Return the number of ways to select a group of students so that everyone remains happy.

 

Example 1:

Input: nums = [1,1]
Output: 2
Explanation: 
The two possible ways are:
The class teacher selects no student.
The class teacher selects both students to form the group. 
If the class teacher selects just one student to form a group then the both students will not be happy. Therefore, there are only two possible ways.

Example 2:

Input: nums = [6,0,3,3,6,7,2,7]
Output: 3
Explanation: 
The three possible ways are:
The class teacher selects the student with index = 1 to form the group.
The class teacher selects the students with index = 1, 2, 3, 6 to form the group.
The class teacher selects all the students to form the group.

 

Constraints:

• 1 <= nums.length <= 105
• 0 <= nums[i] < nums.length

Solutions

Solution 1: Sorting + Enumeration

Assume that \(k\) students are selected, then the following conditions hold:

• If \(nums[i] = k\), then there is no grouping method;
• If \(nums[i] > k\), then student \(i\) is not selected;
• If \(nums[i] < k\), then student \(i\) is selected.

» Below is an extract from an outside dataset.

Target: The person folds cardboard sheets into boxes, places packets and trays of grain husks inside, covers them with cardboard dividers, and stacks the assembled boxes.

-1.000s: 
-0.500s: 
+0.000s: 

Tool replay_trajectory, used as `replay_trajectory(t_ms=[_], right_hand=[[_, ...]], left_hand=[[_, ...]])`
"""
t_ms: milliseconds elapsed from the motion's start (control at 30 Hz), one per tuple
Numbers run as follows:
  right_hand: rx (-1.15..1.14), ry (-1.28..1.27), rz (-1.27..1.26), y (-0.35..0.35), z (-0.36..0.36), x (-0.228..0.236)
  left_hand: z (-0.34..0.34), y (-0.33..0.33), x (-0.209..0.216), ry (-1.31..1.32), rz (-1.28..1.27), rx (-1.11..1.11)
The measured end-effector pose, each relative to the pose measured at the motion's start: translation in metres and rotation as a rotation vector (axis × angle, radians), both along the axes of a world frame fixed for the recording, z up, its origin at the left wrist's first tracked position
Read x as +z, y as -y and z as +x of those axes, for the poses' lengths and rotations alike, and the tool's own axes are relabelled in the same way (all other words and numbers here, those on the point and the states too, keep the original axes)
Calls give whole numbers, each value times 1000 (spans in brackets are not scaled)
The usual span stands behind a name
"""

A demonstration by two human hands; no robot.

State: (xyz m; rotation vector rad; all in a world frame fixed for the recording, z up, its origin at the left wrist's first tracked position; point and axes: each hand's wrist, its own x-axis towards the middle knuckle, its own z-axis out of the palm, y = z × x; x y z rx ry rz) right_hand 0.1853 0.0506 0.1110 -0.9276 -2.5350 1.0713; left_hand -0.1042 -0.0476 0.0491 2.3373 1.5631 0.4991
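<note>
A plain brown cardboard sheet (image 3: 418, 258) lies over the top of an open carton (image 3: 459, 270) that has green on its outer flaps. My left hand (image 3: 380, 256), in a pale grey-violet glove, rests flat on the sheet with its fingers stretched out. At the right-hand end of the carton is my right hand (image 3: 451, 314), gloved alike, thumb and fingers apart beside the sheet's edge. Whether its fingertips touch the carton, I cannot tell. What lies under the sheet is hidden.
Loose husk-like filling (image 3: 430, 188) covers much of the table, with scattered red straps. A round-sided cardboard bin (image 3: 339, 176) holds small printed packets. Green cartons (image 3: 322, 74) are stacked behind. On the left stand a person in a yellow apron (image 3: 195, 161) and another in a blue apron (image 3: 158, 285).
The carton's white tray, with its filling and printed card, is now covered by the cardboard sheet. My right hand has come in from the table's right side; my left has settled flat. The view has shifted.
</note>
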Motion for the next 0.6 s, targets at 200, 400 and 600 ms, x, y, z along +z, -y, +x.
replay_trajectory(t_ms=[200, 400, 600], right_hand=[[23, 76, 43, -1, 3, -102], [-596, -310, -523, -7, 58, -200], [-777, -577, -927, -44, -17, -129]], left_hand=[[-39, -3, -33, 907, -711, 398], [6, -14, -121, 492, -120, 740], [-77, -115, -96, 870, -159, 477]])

Therefore, the selected students must be the first \(k\) elements in the sorted \(nums\) array.

We enumerate \(k\) in the range \([0,..n]\). For the current number of selected students \(i\), we can get the maximum student number in the group \(i-1\), which is \(nums[i-1]\). If \(i > 0\) and \(nums[i-1] \ge i\), then there is no grouping method; if \(i < n\) and \(nums[i] \le i\), then there is no grouping method. Otherwise, there is a grouping method, and the answer is increased by one.

After the enumeration ends, return the answer.

The time complexity is \(O(n \times \log n)\), and the space complexity is \(O(\log n)\). Here, \(n\) is the length of the array.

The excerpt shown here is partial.